Recorded data =
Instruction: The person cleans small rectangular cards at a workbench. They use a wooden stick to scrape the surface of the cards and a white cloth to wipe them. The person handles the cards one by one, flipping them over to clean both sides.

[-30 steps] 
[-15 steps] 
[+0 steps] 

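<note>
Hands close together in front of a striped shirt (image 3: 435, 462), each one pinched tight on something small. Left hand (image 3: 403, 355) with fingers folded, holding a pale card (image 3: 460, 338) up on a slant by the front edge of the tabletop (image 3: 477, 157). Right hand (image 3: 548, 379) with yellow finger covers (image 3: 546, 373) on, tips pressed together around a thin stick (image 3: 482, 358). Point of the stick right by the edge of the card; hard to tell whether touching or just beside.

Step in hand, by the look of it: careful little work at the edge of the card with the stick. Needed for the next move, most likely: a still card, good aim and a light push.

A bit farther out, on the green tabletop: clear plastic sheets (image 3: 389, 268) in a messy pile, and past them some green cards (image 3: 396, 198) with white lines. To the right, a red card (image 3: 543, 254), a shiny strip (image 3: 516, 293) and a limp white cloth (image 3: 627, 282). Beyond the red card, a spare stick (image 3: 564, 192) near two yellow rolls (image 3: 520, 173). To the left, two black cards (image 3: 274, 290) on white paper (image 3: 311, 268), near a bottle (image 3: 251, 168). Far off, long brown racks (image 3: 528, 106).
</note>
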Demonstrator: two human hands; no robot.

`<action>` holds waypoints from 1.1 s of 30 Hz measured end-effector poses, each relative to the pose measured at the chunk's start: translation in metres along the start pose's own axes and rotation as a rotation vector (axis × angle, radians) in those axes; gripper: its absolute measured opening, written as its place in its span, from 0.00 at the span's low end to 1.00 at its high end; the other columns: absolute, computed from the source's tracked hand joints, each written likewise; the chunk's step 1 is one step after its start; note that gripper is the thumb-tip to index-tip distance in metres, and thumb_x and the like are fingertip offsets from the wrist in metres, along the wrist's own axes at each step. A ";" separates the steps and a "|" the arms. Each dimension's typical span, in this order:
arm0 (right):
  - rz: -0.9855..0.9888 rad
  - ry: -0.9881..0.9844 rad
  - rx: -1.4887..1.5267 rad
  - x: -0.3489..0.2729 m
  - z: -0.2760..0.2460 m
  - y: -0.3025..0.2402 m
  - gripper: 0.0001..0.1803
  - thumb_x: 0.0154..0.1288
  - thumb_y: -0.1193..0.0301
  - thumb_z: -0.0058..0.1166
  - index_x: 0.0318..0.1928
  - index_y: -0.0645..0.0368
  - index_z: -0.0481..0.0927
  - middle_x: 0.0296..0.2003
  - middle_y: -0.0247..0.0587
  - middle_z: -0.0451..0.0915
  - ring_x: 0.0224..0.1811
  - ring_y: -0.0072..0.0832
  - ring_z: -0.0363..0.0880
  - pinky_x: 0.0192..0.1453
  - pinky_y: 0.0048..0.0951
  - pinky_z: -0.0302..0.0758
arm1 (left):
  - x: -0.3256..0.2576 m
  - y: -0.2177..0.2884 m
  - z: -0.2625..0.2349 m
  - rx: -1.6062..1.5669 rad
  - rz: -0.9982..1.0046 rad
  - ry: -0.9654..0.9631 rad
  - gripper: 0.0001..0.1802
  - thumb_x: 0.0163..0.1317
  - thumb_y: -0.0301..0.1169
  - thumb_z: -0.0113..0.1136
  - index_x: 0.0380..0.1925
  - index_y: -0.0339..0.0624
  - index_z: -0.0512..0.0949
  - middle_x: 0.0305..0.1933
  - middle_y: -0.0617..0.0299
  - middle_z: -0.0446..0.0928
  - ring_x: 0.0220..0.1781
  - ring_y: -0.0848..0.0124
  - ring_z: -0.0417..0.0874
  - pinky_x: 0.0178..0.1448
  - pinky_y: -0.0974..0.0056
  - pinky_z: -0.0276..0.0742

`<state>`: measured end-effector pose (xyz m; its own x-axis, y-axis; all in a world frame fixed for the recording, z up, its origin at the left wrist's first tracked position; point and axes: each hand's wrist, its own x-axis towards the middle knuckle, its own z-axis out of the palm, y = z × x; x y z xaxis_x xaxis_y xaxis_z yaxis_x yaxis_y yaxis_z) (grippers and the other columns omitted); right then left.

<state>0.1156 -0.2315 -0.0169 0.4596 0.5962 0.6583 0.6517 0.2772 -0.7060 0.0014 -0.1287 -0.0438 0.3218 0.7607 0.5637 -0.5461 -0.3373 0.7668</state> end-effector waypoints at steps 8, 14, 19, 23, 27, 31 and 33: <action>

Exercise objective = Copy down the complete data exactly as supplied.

Solution to the exercise =
Instruction: The person cleans small rectangular cards at a workbench. They use a wooden stick to scrape the surface of the cards and a white cloth to wipe them. The person handles the cards one by one, flipping them over to clean both sides.

[-30 steps] 
[-15 steps] 
[+0 steps] 

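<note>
Hands close together in front of a striped shirt (image 3: 435, 462), each one pinched tight on something small. Left hand (image 3: 403, 355) with fingers folded, holding a pale card (image 3: 460, 338) up on a slant by the front edge of the tabletop (image 3: 477, 157). Right hand (image 3: 548, 379) with yellow finger covers (image 3: 546, 373) on, tips pressed together around a thin stick (image 3: 482, 358). Point of the stick right by the edge of the card; hard to tell whether touching or just beside.

Step in hand, by the look of it: careful little work at the edge of the card with the stick. Needed for the next move, most likely: a still card, good aim and a light push.

A bit farther out, on the green tabletop: clear plastic sheets (image 3: 389, 268) in a messy pile, and past them some green cards (image 3: 396, 198) with white lines. To the right, a red card (image 3: 543, 254), a shiny strip (image 3: 516, 293) and a limp white cloth (image 3: 627, 282). Beyond the red card, a spare stick (image 3: 564, 192) near two yellow rolls (image 3: 520, 173). To the left, two black cards (image 3: 274, 290) on white paper (image 3: 311, 268), near a bottle (image 3: 251, 168). Far off, long brown racks (image 3: 528, 106).
</note>
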Demonstrator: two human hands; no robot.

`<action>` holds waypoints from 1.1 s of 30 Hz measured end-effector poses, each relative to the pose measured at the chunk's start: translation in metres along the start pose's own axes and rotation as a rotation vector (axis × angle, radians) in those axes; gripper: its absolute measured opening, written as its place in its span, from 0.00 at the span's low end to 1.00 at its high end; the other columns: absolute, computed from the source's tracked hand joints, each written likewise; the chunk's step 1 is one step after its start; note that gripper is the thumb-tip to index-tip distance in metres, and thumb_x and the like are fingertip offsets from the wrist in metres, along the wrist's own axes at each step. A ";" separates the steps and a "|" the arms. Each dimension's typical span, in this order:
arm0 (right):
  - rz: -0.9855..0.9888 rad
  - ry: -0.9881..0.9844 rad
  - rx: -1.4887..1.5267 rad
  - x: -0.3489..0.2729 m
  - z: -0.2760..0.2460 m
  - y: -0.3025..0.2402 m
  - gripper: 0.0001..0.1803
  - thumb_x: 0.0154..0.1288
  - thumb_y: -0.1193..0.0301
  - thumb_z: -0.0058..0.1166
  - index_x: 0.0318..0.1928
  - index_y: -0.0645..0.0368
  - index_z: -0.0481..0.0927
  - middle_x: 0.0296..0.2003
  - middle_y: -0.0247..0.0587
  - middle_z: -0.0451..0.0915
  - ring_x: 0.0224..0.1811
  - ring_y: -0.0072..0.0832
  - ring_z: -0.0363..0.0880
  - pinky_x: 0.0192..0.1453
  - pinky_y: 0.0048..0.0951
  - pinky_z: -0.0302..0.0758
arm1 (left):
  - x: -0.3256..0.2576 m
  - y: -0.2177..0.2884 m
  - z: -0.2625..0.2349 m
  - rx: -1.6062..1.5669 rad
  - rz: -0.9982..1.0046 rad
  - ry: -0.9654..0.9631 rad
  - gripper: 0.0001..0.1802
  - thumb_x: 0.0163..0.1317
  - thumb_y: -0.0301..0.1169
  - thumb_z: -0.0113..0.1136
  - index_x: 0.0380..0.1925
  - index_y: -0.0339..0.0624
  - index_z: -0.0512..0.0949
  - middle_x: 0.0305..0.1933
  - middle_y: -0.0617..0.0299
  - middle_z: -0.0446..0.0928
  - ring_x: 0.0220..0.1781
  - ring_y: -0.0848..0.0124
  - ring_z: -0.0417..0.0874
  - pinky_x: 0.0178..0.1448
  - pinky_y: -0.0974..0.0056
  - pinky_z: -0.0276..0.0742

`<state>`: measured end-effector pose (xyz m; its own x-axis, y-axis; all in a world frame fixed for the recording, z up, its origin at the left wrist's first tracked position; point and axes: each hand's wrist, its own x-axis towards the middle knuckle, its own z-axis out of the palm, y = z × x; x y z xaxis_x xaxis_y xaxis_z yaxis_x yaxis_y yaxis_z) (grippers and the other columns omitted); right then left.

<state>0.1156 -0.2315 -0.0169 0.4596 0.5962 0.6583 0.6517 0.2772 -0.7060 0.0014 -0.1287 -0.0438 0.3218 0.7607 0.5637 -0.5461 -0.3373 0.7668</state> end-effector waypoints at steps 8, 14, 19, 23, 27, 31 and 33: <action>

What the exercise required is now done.